**WHAT YOU HAVE TO DO**.
All that should be output is the block of lines below from the line with "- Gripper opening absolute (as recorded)" to the line with "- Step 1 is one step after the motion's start", both included, exactly as written.

**DATA SHOWN**.
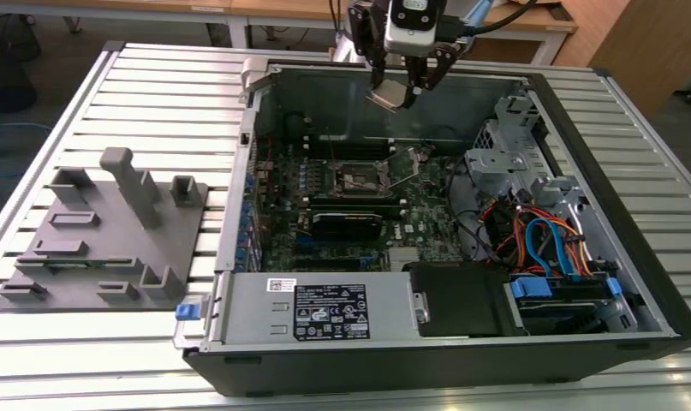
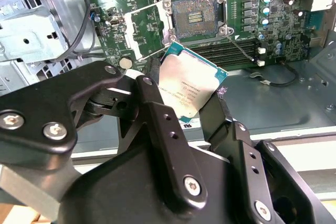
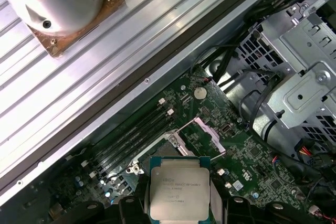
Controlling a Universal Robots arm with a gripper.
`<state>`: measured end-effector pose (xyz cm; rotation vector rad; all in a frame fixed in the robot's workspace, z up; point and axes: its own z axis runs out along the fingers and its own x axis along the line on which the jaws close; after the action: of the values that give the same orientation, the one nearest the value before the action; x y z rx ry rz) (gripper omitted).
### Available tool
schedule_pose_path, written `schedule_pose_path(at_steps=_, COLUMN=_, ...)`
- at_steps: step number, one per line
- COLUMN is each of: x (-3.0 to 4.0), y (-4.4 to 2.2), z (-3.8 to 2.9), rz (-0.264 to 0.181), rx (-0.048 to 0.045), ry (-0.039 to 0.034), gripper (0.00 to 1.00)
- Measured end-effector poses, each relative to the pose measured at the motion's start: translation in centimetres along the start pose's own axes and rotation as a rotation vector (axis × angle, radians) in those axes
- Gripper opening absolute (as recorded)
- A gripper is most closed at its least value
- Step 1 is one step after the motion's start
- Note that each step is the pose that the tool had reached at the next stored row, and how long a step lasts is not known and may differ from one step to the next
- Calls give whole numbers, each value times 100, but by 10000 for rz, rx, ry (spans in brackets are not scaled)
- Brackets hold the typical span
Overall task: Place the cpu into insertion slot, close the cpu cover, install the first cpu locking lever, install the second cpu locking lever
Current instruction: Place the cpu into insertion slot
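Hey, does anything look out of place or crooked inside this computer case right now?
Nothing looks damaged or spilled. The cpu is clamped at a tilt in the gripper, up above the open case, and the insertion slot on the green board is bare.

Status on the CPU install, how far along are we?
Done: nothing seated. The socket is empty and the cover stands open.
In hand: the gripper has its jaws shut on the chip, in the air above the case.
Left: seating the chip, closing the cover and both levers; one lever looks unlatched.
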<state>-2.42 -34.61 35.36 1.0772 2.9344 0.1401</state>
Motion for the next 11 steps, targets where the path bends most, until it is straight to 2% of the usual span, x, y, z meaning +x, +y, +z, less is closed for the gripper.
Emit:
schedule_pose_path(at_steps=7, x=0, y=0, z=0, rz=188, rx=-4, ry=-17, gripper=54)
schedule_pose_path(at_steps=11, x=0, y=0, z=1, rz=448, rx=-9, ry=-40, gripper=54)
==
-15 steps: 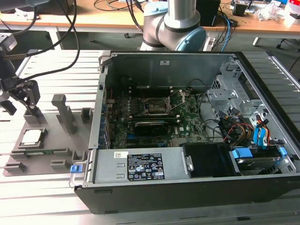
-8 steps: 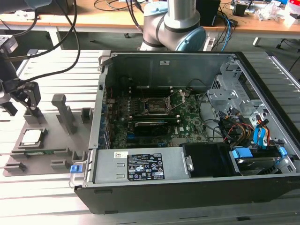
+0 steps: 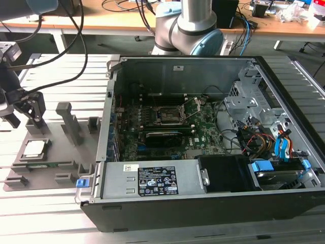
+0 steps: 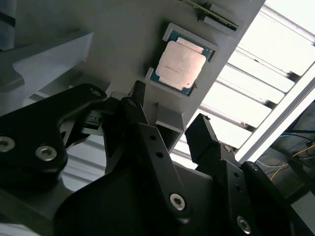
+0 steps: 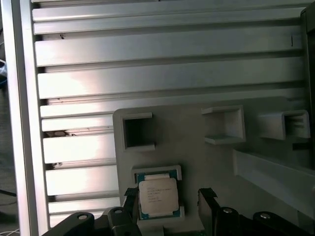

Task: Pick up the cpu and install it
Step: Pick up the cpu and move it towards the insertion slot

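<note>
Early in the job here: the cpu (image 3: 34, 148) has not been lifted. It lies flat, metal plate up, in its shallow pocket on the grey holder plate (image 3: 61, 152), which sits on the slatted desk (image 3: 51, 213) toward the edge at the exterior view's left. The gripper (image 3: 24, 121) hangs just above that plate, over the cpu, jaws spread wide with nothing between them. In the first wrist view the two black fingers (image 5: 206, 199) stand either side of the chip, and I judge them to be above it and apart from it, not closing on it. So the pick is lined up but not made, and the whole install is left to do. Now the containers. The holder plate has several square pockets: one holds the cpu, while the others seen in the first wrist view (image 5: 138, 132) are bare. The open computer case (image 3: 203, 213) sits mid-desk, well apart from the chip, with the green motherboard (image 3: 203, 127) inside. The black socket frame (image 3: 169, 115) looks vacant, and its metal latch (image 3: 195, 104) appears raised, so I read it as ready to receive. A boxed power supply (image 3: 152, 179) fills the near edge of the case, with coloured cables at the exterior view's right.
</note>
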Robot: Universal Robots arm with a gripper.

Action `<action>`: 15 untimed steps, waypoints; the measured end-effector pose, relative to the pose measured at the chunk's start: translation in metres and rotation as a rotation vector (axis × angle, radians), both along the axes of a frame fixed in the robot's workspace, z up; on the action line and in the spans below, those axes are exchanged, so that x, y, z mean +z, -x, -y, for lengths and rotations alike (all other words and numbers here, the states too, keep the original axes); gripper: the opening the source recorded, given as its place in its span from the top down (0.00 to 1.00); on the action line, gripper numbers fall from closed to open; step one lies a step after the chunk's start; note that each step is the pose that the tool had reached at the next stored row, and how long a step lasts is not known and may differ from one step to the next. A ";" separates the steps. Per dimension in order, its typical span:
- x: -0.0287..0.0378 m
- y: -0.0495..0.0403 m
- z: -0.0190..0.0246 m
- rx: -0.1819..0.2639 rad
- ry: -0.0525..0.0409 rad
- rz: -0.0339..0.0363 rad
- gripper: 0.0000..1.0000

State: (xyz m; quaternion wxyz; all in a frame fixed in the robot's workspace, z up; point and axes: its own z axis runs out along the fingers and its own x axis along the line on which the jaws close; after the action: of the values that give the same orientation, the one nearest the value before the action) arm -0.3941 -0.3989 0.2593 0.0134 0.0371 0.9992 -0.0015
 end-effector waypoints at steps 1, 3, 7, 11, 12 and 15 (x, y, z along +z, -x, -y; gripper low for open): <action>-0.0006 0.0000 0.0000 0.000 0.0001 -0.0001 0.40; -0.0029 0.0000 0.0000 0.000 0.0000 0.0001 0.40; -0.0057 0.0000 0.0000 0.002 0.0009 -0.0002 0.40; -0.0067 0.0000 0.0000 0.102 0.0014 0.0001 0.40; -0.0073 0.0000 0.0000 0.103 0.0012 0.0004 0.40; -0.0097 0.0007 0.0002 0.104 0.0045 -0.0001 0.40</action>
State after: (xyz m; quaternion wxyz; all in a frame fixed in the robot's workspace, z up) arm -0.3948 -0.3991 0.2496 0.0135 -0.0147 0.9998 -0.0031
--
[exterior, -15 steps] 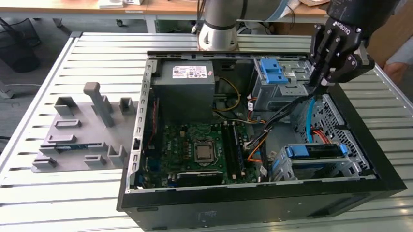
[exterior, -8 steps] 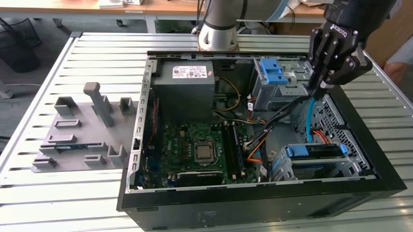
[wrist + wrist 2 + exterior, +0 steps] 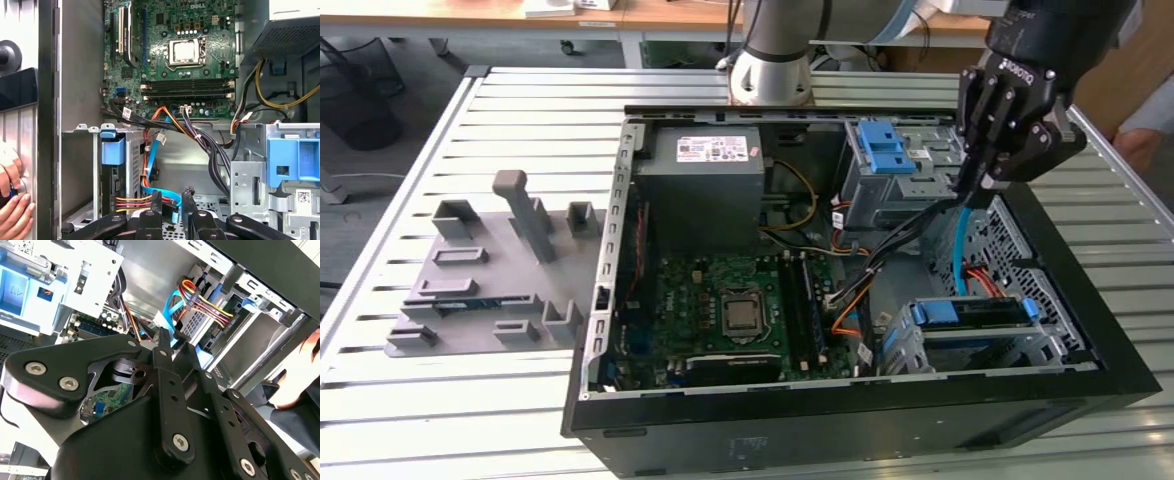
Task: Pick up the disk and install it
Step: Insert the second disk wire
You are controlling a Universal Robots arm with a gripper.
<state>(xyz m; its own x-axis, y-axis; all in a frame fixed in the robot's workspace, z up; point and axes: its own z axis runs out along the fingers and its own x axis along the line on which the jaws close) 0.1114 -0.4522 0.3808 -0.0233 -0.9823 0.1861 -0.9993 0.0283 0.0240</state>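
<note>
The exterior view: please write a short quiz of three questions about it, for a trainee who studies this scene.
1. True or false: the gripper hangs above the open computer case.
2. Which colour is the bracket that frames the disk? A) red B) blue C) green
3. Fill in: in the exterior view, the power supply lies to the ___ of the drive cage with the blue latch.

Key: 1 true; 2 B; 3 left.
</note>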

**WRITTEN SOLUTION**.
- Gripper opening absolute (as recorded)
- A gripper is most closed at its least value
- Step 1 is one step after the motion's start

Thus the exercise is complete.